Your instructions
Print, exactly as written, every line from the first line of the records below through the line containing "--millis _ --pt", and nothing further.

Data under study
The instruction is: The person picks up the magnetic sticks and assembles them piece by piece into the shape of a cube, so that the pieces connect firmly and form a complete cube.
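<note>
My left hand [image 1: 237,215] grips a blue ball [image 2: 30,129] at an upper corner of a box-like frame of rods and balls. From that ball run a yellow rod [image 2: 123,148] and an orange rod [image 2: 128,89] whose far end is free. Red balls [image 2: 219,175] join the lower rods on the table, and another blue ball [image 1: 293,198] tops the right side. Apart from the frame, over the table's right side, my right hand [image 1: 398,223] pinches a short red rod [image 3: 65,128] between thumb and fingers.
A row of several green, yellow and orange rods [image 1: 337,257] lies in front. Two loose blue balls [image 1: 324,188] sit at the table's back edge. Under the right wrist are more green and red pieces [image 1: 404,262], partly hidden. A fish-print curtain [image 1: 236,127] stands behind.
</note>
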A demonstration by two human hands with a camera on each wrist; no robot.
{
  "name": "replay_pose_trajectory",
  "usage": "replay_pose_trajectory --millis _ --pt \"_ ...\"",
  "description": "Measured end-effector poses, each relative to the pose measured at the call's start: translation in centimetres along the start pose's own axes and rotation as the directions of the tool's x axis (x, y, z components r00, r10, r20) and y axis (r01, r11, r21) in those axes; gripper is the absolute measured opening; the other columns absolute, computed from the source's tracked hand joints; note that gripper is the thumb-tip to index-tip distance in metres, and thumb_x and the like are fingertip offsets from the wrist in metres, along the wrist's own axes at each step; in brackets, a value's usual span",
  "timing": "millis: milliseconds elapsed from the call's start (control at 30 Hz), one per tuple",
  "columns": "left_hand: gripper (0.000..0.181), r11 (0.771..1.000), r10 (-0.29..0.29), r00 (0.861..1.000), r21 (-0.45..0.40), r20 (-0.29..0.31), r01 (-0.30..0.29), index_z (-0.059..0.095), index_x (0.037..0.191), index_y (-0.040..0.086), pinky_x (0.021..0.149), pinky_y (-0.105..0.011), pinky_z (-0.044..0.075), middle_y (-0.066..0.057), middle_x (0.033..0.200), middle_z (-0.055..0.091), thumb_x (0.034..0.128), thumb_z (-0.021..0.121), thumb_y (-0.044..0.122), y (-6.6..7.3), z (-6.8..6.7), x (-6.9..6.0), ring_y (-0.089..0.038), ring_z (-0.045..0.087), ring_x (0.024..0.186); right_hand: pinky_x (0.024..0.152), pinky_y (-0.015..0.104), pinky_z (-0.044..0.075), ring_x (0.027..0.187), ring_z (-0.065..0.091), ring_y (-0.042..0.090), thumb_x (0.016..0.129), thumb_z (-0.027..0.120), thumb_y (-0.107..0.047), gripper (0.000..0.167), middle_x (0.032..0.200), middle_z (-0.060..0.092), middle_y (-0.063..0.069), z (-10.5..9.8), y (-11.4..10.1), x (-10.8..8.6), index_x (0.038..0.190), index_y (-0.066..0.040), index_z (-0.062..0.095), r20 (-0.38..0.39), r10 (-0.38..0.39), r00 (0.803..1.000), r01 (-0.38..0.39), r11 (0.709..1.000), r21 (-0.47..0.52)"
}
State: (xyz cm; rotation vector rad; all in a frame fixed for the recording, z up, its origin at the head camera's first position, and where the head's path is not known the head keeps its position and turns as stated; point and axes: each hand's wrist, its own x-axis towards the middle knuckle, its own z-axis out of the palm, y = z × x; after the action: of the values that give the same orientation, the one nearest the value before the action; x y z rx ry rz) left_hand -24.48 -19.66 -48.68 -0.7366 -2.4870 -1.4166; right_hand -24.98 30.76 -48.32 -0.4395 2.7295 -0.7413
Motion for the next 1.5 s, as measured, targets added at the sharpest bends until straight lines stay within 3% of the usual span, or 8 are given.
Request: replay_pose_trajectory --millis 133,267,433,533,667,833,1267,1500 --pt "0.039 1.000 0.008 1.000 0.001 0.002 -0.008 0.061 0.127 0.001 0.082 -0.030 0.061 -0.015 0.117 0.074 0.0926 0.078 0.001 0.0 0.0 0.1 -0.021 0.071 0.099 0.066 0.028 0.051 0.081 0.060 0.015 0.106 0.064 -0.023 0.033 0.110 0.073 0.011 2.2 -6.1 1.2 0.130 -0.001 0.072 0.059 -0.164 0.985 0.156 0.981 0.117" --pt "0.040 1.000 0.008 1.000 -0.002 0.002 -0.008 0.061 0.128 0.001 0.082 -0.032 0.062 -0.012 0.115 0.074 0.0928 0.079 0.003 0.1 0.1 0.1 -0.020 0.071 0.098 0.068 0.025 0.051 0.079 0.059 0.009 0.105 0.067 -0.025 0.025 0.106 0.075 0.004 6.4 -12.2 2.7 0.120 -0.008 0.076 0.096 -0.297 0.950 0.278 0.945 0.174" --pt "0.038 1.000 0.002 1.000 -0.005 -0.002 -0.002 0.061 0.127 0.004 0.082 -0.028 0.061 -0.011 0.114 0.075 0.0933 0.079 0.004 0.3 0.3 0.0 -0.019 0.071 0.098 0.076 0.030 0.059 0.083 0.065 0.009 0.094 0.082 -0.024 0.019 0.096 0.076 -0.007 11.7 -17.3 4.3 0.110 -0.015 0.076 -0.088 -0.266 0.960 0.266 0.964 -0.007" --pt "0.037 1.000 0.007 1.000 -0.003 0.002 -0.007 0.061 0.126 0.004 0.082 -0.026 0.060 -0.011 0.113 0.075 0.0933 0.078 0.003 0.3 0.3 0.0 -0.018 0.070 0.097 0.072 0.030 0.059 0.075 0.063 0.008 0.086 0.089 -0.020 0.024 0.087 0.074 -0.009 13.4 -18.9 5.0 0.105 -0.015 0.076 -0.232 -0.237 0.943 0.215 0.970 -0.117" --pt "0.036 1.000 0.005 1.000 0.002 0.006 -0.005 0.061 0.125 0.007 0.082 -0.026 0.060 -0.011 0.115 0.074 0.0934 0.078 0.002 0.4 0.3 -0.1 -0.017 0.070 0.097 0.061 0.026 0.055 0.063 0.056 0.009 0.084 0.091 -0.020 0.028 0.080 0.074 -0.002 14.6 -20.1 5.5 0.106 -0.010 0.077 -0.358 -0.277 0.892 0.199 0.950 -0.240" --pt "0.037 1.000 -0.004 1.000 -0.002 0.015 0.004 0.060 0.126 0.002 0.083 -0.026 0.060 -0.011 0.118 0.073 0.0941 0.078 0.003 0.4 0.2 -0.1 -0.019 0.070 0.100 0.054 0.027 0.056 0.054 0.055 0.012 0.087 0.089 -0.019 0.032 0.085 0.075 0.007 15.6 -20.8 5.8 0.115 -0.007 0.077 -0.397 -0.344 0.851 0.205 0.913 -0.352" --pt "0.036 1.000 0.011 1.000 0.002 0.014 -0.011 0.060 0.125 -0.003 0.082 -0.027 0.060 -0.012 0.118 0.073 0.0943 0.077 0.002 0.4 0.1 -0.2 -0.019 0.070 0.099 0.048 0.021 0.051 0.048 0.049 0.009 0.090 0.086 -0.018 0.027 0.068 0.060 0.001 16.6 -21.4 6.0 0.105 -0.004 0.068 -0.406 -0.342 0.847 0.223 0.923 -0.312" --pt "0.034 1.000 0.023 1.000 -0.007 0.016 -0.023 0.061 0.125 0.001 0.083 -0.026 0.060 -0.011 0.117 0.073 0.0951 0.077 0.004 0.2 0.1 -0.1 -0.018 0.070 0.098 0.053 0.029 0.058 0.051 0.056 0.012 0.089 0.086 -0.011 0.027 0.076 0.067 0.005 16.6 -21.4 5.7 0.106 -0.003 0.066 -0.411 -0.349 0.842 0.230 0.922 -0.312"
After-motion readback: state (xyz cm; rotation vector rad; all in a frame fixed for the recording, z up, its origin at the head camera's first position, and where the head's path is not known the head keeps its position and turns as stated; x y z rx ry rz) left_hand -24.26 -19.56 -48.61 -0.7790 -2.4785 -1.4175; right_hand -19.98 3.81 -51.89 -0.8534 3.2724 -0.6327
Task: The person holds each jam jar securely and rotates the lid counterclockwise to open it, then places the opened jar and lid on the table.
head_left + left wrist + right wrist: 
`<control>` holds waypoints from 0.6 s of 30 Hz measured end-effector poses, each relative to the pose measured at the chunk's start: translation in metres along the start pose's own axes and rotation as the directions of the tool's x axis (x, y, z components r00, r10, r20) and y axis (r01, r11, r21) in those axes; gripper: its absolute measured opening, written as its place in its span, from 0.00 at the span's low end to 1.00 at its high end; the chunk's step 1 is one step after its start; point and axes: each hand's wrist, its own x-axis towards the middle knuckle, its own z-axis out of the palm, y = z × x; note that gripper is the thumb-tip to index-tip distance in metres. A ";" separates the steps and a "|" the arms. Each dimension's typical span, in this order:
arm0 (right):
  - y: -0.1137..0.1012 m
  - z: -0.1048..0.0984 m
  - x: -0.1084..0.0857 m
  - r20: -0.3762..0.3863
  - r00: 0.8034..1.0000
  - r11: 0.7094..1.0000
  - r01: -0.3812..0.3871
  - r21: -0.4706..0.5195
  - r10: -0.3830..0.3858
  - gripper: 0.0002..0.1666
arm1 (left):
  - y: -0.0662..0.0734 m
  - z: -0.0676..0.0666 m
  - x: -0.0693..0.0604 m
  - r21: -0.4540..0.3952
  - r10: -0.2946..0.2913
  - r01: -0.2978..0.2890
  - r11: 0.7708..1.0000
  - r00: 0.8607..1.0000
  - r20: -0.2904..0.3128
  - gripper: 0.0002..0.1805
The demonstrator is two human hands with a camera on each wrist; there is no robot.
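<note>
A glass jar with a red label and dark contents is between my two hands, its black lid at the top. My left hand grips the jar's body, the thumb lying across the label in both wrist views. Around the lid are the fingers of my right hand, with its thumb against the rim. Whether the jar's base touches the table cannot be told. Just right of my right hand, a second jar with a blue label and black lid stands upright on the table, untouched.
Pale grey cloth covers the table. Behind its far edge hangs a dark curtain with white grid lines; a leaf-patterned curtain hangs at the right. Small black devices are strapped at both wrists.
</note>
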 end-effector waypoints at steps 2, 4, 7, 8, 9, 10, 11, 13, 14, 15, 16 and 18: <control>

Solution
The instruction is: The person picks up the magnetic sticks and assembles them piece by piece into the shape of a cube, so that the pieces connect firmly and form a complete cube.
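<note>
My left hand [image 1: 237,215] grips a blue ball [image 2: 30,129] at an upper corner of a box-like frame of rods and balls. From that ball run a yellow rod [image 2: 123,148] and an orange rod [image 2: 128,89] whose far end is free. Red balls [image 2: 219,175] join the lower rods on the table, and another blue ball [image 1: 293,198] tops the right side. Apart from the frame, over the table's right side, my right hand [image 1: 398,223] pinches a short red rod [image 3: 65,128] between thumb and fingers.
A row of several green, yellow and orange rods [image 1: 337,257] lies in front. Two loose blue balls [image 1: 324,188] sit at the table's back edge. Under the right wrist are more green and red pieces [image 1: 404,262], partly hidden. A fish-print curtain [image 1: 236,127] stands behind.
</note>
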A demonstration by two human hands with a camera on each wrist; no robot.
{
  "name": "replay_pose_trajectory",
  "usage": "replay_pose_trajectory --millis _ --pt \"_ ...\"",

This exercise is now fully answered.